In an embodiment, if a request for registration of function G is received at time t2, the processor 120 may register function G in addition to function H and function F. The processor 120 may determine that the priority of function G is higher than the priority of function H and the priority of function F, based on at least one of a scheme for measuring a biometric signal, a priority of a group corresponding to a function, or a function performance request time. The processor 120 may identify that function H and function F are functions capable of being performed simultaneously with respect to function G having the highest priority. The processor 120 may perform function G having the highest priority, and function H and function F capable of being performed simultaneously with function G.

In an embodiment, if a request for registration of function A is received at time t3, the processor 120 may register function A in addition to function H, function F, and function G. The processor 120 may set the priority in the order of function A, function G, function F, and function H, based on at least one of a scheme for measuring a biometric signal, a priority of a group corresponding to a function, and a function performance request time. The processor 120 may identify that function H is able to be performed simultaneously with respect to function A having the highest priority but that function F and function G are unable to be performed simultaneously with respect to the same. The processor 120 may perform function A having the highest priority and function H capable of being performed simultaneously with function A.

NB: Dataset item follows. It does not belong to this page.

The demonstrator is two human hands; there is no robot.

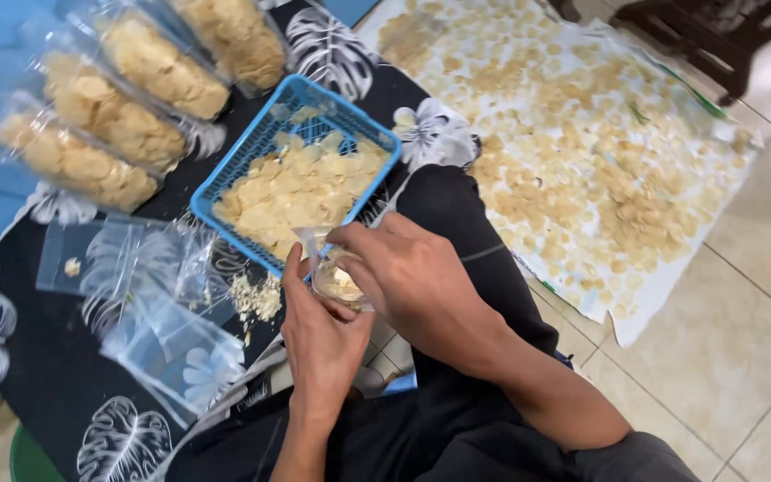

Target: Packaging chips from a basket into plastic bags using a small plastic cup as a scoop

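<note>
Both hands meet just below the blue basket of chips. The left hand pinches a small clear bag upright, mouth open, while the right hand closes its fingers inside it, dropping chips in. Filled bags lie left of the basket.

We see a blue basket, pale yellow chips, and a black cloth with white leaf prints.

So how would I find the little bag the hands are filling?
Find the blue basket of pale chips on the dark leaf-print cloth. Just below its near corner, the left hand and right hand hold a small clear bag. Unlike the empty bags lying flat, it is held up and open.
</note>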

In an embodiment, if a request for registration of function D is received at time t4, the processor 120 may register function D in addition to function H, function F, function G, and function A. The processor 120 may determine the priority in the order of function A, function D, function G, function F, and function H, based on at least one of a scheme for measuring a biometric signal, a priority of a group corresponding to a function, and a function performance request time. The processor 120 may identify that function H is able to performed simultaneously with respect to function A having the highest priority and that function F, function G, and function D are functions incapable of performed simultaneously with respect to the same. The processor 120 may perform function A having the highest priority and function H capable of being performed simultaneously with function A.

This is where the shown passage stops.